Batubara yang diangkut kapal tongkang sebanyak 7 ribu ton berceceran di pantai Lampuuk, Kecamatan Lhoknga, Kabupaten Aceh Besar, Provinsi Aceh. Foto: Junaidi Hanafiah/Mongabay Indonesia

 

Pimpinan Lembaga Adat Laut atau Panglima Laot, Lampuuk, Kecamatan Lhoknga, Imran mengatakan, tongkang yang telah patah dua itu hanya berjarak 100 meter dari bibir pantai. Tongkang tersangkut terumbu karang. “Karena lambatnya respon perusahaan, batubara telah mencemari pantai dan merusak terumbu karang. Banyak ikan dan kepiting mati.”

Menurut Imran, tercemarnya pantai tidak hanya berdampak pada nelayan, tapi juga masyarakat. “Kami masih musyawarah mencari solusi. Batubara harus segera dibersihkan agar tidak memperburuk keadaan,” terangnya.

 

Pantai wisata indah Lampuuk ini menghitam akibat tumpahan batubara. Foto: Junaidi Hanafiah/Mongabay Indonesia

 

Pemilik salah satu resto dan penginapan di pantai Kuala Cut, Joel Bungalow mengatakan, banyak wisatawan pulang setelah melihat pantai menghitam. “Saya tidak hanya menerima kunjungan wisatawan lokal, tapi juga mancanegara. Kondisi ini mengganggu pariwisata,” ujarnya.

Bupati Aceh Besar, Mawardi Ali, kecewa belum adanya penanganan serius. Dia ingin semua pihak menyelesaikan masalah ini sebelum berdampak lebih luas. “Lingkungan sudah tercemar dan mengancam ekosistem pantai. Ini berdampak buruk pada kehidupan nelayan dan masyarakat yang mengandalkan pariwisata,” ungkapnya.

Bupati meminta, pencemaran diselesaikan dalam tempo satu minggu. “Pantai ini andalan pariwisata Kabupaten Aceh Besar, jadi harus segera ditangani,” ujarnya.

 

Bukan hanya lingkungan yang rusak, nelayan lokal dan masyarakat yang menggantungkan hidup dari pariwisata juga ikut menanggung beban. Foto: Junaidi Hanafiah/Mongabay Indonesia

 

Bukan yang pertama

Jaringan Koalisi untuk Advokasi Laut Aceh (KuALA), Rahmi Fajri, meminta perusahaan bertanggung jawab atas pencemaran laut dan pantai. Terlebih, terumbu karang di pantai Lampuuk sangat penting keberadaannya.

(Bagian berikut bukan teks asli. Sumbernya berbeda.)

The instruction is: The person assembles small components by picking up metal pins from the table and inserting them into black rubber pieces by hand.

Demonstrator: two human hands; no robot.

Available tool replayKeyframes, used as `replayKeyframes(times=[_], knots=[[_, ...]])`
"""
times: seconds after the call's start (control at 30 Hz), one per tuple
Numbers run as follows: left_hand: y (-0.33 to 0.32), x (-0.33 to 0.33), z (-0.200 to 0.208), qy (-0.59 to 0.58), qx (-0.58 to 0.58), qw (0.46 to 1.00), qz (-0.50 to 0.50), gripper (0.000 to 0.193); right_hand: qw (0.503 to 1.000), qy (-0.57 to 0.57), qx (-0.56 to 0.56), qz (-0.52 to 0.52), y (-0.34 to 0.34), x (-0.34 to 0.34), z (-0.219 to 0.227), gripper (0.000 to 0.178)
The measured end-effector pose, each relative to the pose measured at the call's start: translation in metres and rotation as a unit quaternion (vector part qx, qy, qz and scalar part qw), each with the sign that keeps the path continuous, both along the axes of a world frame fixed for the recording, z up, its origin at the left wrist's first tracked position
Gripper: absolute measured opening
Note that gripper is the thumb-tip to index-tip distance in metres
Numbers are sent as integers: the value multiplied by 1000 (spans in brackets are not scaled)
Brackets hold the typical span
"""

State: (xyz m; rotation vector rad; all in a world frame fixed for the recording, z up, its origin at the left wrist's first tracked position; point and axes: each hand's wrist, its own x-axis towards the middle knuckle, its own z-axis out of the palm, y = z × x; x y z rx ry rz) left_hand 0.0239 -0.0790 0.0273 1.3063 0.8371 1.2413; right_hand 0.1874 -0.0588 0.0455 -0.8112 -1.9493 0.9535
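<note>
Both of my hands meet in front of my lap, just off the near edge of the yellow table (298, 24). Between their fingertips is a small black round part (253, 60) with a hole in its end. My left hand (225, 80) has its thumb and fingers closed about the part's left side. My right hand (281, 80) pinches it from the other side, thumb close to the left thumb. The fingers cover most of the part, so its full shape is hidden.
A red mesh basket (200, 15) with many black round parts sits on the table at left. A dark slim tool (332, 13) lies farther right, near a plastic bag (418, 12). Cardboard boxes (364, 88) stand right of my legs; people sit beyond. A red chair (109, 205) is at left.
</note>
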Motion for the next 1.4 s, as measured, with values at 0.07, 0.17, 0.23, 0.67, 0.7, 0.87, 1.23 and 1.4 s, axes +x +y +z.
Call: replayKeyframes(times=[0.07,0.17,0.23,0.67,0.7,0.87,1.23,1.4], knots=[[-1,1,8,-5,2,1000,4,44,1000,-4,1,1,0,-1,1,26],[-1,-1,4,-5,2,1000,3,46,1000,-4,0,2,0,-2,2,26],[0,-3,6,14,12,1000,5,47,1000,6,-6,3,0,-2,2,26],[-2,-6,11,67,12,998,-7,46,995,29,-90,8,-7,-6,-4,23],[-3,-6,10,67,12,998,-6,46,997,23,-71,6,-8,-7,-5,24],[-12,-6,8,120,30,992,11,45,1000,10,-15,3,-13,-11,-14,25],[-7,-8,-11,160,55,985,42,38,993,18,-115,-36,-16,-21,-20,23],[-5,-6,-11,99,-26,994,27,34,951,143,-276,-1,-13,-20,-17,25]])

“Matinya sejumlah biota laut memberi petunjuk awal bila pantai memang tercemar. Terumbu karang juga rusak, padahal rencananya akan dijadikan wilayah konservasi,” tuturnya.

 

Tidak hanya terumbu karang yang rusak, biota laut juga menjadi korban akibat tumpahan batubara ini. Foto: Junaidi Hanafiah/Mongabay Indonesia

 

Direktur Eksekutif Walhi Aceh, Muhammad Nur menyebutkan, tumpahnya batubara di pantai Aceh bukan keadian pertama. Pada 2016, batubara juga tumpah di pantai Lhoknga saat hendak dipasok ke PT.LCI.

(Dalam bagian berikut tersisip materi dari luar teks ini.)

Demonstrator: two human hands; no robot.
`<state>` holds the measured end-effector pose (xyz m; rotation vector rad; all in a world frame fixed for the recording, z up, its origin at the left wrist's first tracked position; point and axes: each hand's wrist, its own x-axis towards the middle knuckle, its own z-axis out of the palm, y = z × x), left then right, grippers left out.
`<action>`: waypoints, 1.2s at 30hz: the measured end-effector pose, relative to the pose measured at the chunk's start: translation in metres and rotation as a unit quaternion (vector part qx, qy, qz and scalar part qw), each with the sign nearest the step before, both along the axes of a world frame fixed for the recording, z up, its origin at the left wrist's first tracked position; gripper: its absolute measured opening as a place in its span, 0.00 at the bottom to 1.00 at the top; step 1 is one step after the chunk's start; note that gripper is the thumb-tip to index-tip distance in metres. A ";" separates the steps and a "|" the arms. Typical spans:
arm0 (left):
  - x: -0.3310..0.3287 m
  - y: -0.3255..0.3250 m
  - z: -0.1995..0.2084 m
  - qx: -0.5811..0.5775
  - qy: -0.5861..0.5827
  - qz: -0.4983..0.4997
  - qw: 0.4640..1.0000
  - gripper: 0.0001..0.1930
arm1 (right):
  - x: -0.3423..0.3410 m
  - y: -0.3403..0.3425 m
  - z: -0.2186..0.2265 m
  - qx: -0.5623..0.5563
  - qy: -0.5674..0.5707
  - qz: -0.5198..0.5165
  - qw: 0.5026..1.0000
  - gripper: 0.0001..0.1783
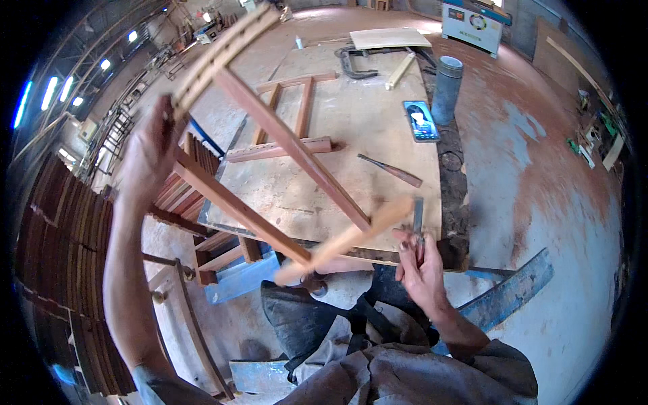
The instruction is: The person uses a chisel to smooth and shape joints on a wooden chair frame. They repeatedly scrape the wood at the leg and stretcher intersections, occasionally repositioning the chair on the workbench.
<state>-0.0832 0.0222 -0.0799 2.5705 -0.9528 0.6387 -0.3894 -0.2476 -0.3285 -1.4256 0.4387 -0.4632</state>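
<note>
My left hand (152,145) is closed round the end of a mortised bar of a wooden frame (290,148), lifted and tilted over the near left of the table. Two reddish rails join that bar to a paler, motion-blurred crossbar (351,241) close to my body. In my right hand (424,270) is a chisel (418,214), its flat steel blade pointing away from me beside the crossbar's right end; its handle is hidden in my fingers. Beyond it a second chisel-like tool (391,170) with a wooden handle lies on the tabletop.
Another wooden frame (304,108) lies on the worktable (263,202). Toward the right edge are a phone (421,121) and a blue-grey cylinder (447,91). A dark clamp (347,64) and pale board (388,38) sit at the far end. Stacked timber (64,256) stands left.
</note>
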 end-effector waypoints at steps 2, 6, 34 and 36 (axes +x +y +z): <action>-0.012 -0.010 0.036 0.051 -0.180 -0.027 0.982 0.20 | 0.009 -0.023 -0.005 -0.270 0.012 -0.021 0.963 0.12; -0.019 -0.022 0.047 0.143 -0.353 -0.053 0.923 0.19 | 0.031 -0.054 -0.004 -0.527 0.086 0.018 0.845 0.12; 0.029 -0.076 0.085 0.158 0.121 -0.026 0.980 0.30 | 0.146 -0.086 -0.017 -0.493 0.142 0.119 0.850 0.14; 0.028 -0.072 0.087 0.140 0.157 -0.045 0.977 0.28 | 0.132 -0.068 0.013 -0.384 0.144 0.149 0.900 0.14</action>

“Negara melalui perangkat hukum, belum pernah menjadikan kejadian ini sebagai perkara lingkungan hidup, sehingga tidak ada efek jera. Bahkan, tidak ada yang diminta pertanggungjawaban. Padahal, UU 32 tahun 2009 tentang Pengendalian dan Pengelolaan Lingkungan Hidup (PPLH) telah mengaturnya. Kami minta, dinas terkait yang menangani masalaha ini segera menyiapkan gugatan ke perusahaan dan kontraktornya,” jelasnya.

 

Tumpahan batubara di Lhoknga, Aceh Besar, Aceh, bukan kali ini saja terjadi. Foto: Junaidi Hanafiah/Mongabay Indonesia

 

Walhi berharap, negara menjaga wibawa dalam melihat perkara ini. Jangan dijadikan masalah sosial, tapi sebagai pencemaran lingkungan. “Pantai harus segera dibersihkan perusahaan, dengan pengawasan pemerintah yang melibatkan penegakan hukum dan masyarakat terdampak. Sehingga, beban tidak dipikul negara karena disebabkan ada unsur kecelakaan. Jangan dibangun opini akibat bencana alam perusahaan dan pelaku bisnis bebas tanggung jawab,” ungkapnya.

 

 

Selain itu, sebaik mungkin, ketergantungan kita akan batubara ditinggalkan. “Jika pun masih dibutuhkan dalam jumlah besar, pengiriman dengan standar teknologi dan keselamatan lingkungan harus diterapkan. Khususnya, di laut,” tandas Muhammad Nur.